### Work task
A picture-free, exact reproduction of the listing that follows is required.

### Given material
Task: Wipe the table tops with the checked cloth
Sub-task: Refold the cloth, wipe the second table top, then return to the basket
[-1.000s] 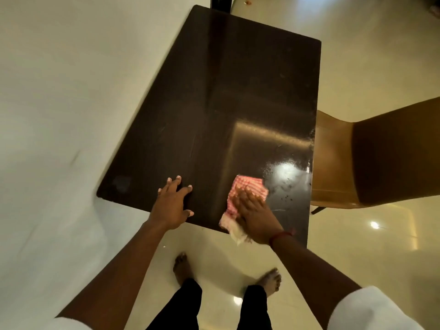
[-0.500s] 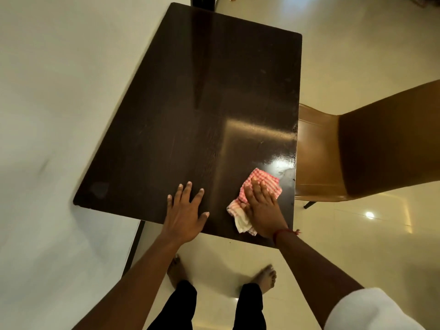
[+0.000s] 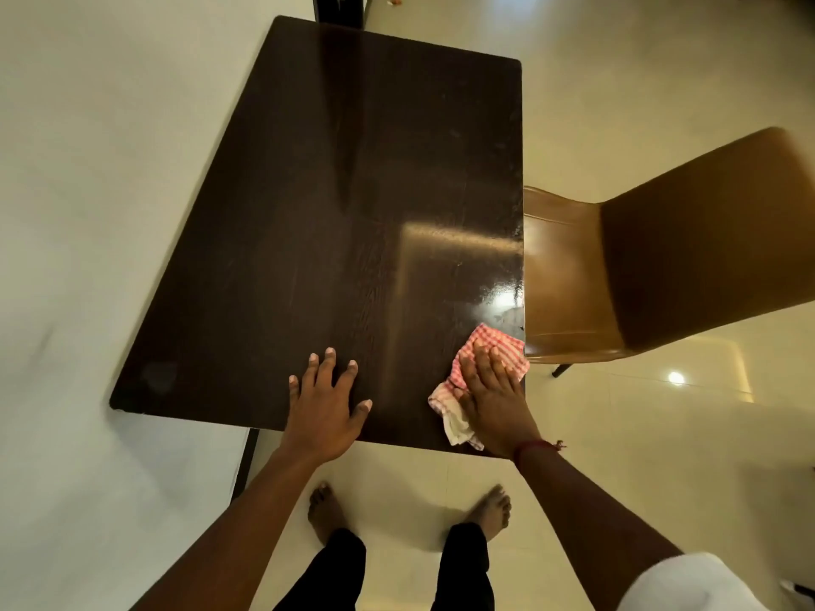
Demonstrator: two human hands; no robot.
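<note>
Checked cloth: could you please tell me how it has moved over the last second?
The right hand slid the pink-and-white checked cloth rightwards to the edge of the dark wooden table top beside the brown chair; the left hand shifted right too. Both hands stay flat; nothing gripped or released.

There is just one camera. It sits on the person's head and looks forward and steeply down. The dark bench (image 3: 353,191) fills the middle, close up, with its near edge low in the view. The person's own feet (image 3: 326,513) show at the bottom, on the floor (image 3: 617,81). A brown chair (image 3: 688,258) stands at the right.
</note>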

### Answer box
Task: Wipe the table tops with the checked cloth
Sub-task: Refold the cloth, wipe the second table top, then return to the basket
[-1.000s] 
[-0.500s] 
[+0.000s] 
Demonstrator: two human hands; no robot.
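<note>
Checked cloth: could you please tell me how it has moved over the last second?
The right hand slid the pink-and-white checked cloth rightwards to the edge of the dark wooden table top beside the brown chair; the left hand shifted right too. Both hands stay flat; nothing gripped or released.

There is just one camera. It sits on the person's head and looks forward and steeply down. The dark bench (image 3: 353,191) fills the middle, close up, with its near edge low in the view. The person's own feet (image 3: 326,513) show at the bottom, on the floor (image 3: 617,81). A brown chair (image 3: 688,258) stands at the right.
</note>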

This brings the exercise to completion.